## [What the exercise asks]
Copy the whole listing verbatim.

■ ■ ■

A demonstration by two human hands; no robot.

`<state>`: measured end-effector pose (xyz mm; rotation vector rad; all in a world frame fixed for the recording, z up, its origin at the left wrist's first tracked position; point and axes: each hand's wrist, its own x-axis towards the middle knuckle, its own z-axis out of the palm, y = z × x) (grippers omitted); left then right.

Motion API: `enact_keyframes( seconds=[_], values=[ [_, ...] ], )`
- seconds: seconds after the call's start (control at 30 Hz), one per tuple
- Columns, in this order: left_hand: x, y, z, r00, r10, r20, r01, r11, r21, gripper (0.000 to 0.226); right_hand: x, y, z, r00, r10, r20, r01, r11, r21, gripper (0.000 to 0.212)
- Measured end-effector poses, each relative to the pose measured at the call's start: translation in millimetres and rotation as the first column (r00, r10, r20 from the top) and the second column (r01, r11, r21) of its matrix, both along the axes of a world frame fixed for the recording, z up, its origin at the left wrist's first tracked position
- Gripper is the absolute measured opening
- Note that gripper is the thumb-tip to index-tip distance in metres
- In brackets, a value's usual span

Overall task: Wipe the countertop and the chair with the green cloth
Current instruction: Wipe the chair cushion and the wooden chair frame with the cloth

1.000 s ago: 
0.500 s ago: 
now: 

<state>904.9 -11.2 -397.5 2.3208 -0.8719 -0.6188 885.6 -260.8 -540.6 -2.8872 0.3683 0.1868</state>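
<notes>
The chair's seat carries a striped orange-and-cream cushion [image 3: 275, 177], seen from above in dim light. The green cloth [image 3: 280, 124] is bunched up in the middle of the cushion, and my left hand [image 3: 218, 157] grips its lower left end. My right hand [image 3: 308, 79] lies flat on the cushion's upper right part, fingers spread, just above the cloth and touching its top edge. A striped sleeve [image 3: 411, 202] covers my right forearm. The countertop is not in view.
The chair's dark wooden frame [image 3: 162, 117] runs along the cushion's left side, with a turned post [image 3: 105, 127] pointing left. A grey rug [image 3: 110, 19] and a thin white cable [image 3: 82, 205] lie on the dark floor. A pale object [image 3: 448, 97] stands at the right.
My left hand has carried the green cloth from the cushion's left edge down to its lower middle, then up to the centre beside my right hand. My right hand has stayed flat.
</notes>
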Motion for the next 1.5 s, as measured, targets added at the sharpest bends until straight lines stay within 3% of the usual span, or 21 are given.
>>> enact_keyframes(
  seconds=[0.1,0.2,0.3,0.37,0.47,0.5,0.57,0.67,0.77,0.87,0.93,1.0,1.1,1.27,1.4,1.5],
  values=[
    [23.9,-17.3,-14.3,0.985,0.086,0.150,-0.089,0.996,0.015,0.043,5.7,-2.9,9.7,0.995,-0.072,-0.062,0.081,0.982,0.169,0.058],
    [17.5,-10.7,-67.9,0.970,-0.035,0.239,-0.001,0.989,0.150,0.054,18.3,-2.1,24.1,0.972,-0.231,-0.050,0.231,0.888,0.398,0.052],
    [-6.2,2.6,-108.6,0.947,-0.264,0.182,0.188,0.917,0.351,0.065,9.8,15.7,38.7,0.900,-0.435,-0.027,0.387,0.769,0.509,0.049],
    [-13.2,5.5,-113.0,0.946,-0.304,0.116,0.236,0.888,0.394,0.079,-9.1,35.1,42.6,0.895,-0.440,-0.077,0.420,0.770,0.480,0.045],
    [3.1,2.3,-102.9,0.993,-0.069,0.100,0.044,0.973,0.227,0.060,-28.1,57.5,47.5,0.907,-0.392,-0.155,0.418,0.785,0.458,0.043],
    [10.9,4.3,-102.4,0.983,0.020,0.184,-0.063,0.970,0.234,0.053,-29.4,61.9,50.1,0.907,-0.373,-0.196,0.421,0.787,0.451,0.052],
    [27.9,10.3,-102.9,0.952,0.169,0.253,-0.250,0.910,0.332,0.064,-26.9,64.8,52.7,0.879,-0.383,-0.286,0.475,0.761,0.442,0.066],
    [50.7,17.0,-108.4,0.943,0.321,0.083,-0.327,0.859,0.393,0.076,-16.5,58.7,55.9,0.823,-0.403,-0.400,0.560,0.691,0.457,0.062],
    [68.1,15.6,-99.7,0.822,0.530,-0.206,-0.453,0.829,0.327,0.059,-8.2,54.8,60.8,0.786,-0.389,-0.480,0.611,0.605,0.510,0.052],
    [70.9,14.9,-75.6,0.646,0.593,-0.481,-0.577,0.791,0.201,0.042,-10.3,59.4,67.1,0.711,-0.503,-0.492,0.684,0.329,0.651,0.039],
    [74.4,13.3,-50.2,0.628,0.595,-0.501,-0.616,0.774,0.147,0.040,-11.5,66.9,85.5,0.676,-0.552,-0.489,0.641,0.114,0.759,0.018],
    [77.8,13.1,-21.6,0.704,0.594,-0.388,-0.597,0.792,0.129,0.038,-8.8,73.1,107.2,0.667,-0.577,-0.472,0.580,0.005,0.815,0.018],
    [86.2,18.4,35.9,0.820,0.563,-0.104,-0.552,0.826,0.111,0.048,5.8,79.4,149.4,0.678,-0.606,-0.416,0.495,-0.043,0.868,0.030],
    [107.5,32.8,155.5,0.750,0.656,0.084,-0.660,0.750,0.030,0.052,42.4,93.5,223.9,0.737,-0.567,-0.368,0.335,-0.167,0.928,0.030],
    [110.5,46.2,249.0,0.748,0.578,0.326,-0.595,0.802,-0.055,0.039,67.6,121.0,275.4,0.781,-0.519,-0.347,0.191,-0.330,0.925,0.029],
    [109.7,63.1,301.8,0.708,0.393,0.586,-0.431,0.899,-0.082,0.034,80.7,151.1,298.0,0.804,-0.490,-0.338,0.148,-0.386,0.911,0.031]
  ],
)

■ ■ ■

## [Reply]
A demonstration by two human hands; no robot.

`<state>`: measured end-effector pose (xyz mm; rotation vector rad; all in a world frame fixed for the recording, z up, its origin at the left wrist's first tracked position; point and axes: each hand's wrist, its own x-axis towards the middle knuckle, its own z-axis out of the palm, y = z × x) (grippers omitted); left then right.

Motion API: `enact_keyframes( seconds=[_], values=[ [_, ...] ], )`
- seconds: seconds after the call's start (control at 30 Hz), one per tuple
- Columns, in this order: left_hand: x, y, z, r00, r10, r20, r01, r11, r21, gripper (0.000 to 0.226); right_hand: x, y, z, r00, r10, r20, r01, r11, r21, gripper (0.000 to 0.212)
- Measured end-effector poses, each relative to the pose measured at the call's start: translation in millimetres and rotation as the first column (r00, r10, r20 from the top) and the second column (r01, r11, r21) of its matrix, both along the axes of a world frame fixed for the recording, z up, its origin at the left wrist's first tracked position
- Gripper is the absolute measured opening
- Note that gripper is the thumb-tip to index-tip distance in metres
- In brackets, a value's usual span

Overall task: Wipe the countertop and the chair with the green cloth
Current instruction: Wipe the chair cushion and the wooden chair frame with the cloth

1.000 s ago: 
0.500 s ago: 
now: 

<state>904.9 -11.2 -397.5 2.3208 -0.8719 -0.6188 885.6 -260.8 -540.6 -2.8872 0.3683 0.1868</state>
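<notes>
The chair's seat carries a striped orange-and-cream cushion [image 3: 275, 177], seen from above in dim light. The green cloth [image 3: 280, 124] is bunched up in the middle of the cushion, and my left hand [image 3: 218, 157] grips its lower left end. My right hand [image 3: 308, 79] lies flat on the cushion's upper right part, fingers spread, just above the cloth and touching its top edge. A striped sleeve [image 3: 411, 202] covers my right forearm. The countertop is not in view.
The chair's dark wooden frame [image 3: 162, 117] runs along the cushion's left side, with a turned post [image 3: 105, 127] pointing left. A grey rug [image 3: 110, 19] and a thin white cable [image 3: 82, 205] lie on the dark floor. A pale object [image 3: 448, 97] stands at the right.
My left hand has carried the green cloth from the cushion's left edge down to its lower middle, then up to the centre beside my right hand. My right hand has stayed flat.
</notes>
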Motion for the next 1.5 s, as measured, targets added at the sharpest bends until straight lines stay within 3% of the usual span, or 21 are given.
>>> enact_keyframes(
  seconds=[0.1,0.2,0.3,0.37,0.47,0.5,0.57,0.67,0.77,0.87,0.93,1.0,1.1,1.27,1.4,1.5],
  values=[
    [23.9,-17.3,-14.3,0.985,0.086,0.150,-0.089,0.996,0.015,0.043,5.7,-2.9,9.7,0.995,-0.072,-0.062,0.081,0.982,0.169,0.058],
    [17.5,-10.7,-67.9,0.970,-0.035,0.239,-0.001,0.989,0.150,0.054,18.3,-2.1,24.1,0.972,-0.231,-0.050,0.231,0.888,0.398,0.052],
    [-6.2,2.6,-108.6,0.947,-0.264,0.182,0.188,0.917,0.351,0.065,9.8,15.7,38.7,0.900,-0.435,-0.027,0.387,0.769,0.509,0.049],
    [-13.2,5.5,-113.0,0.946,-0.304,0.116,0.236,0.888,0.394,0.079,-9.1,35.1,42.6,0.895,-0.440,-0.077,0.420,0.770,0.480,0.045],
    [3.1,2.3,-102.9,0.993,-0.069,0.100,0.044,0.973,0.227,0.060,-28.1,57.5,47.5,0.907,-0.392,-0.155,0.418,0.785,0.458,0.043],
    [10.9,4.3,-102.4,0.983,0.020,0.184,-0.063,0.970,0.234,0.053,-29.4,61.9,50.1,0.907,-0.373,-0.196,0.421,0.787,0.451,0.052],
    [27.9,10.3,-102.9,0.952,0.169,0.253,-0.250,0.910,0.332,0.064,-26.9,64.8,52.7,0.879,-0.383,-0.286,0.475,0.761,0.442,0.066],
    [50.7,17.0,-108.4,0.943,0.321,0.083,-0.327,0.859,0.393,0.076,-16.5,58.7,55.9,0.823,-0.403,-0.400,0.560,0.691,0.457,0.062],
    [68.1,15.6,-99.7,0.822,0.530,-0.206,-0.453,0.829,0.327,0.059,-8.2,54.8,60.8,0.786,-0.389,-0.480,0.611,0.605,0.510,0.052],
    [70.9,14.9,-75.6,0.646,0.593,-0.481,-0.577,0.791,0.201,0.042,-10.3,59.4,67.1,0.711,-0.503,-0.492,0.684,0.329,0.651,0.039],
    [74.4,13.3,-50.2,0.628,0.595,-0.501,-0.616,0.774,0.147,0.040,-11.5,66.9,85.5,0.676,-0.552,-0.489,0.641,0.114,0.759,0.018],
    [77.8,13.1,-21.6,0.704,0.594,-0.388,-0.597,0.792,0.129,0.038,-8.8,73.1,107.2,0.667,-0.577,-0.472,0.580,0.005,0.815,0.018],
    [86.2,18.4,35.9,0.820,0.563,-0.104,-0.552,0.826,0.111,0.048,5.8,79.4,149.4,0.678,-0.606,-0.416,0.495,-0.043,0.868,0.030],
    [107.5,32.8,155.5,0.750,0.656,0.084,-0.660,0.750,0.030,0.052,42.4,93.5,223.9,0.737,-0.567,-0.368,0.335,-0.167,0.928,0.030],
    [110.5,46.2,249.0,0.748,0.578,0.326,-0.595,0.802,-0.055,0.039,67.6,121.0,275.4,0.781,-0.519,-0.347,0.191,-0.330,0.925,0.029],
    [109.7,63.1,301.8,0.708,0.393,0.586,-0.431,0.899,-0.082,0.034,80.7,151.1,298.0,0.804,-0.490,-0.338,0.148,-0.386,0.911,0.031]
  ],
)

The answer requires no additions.